Question

When to merge RNA-seq files with multiple sequencing lanes

0

Entering edit mode

9 weeks ago

Olivia • 0

Hi,

I am currently working through an RNA-seq pipeline, where I have multiple files per sample, since they were sequenced in multiple lanes (i.e., L007 and L006) to reach a depth of 50 million reads.

I have gone through most of the trimming/assembly (Trinity), clustering (CD-HIT), and annotation steps (Trinotate), and now I will be using GOseq for quantification steps.
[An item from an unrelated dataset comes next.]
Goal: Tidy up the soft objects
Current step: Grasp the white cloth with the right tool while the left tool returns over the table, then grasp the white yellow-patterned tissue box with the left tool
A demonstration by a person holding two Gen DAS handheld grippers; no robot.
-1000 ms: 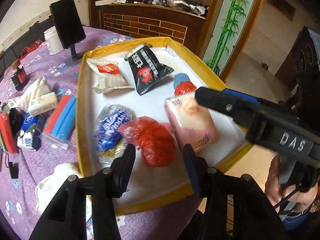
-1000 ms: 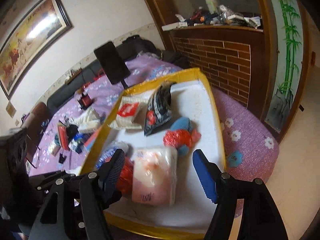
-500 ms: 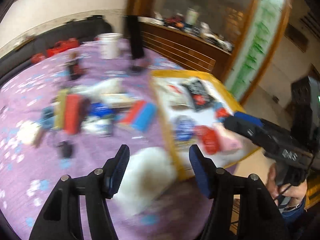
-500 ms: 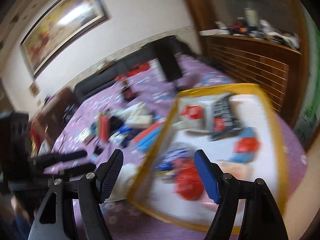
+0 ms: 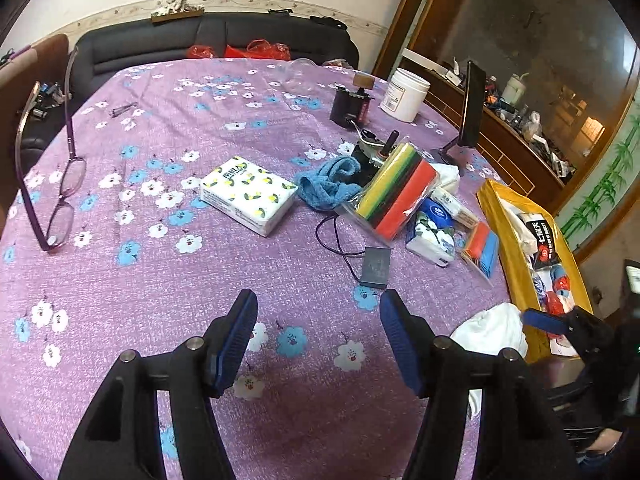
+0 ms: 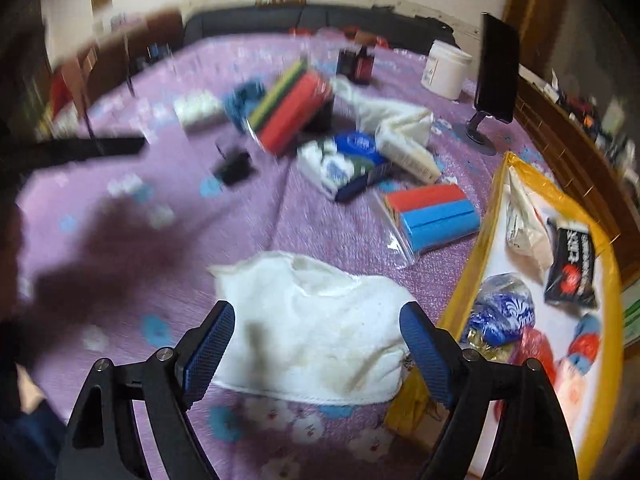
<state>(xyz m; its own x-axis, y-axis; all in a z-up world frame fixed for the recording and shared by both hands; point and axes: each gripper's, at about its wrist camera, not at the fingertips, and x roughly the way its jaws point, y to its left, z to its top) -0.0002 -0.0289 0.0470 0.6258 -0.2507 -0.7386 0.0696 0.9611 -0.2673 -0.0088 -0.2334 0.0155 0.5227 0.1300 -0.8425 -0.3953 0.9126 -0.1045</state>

Unfortunately, I did not merge the multiple files/reads for different lanes per sample together, but I have read from a few sources that doing this after alignment steps can be beneficial (especially for batch effects). But, I am confused as to how I should combine the files together and at what point? I have seen some examples for merging via samtools for bam files, but I am not sure where I can get a bam file from? Pretty soon, I will be reusing P.trim.gz files from the Trinity output again for estimating transcript abundance, so maybe there is a way I could these somehow? Or just wait until the later stages once everything is already quantified and will need to analyze?

I am very new to RNA-seq, so any help would be greatly appreciated!

Thanks, Olivia

RNA-seq DEseq2 Trinity CD-HIT GOseq • 4.1k views

ADD COMMENT • link updated 9 weeks ago by GenoMax 154k • written 9 weeks ago by Olivia • 0

2

Entering edit mode

how I should combine the files together and at what point?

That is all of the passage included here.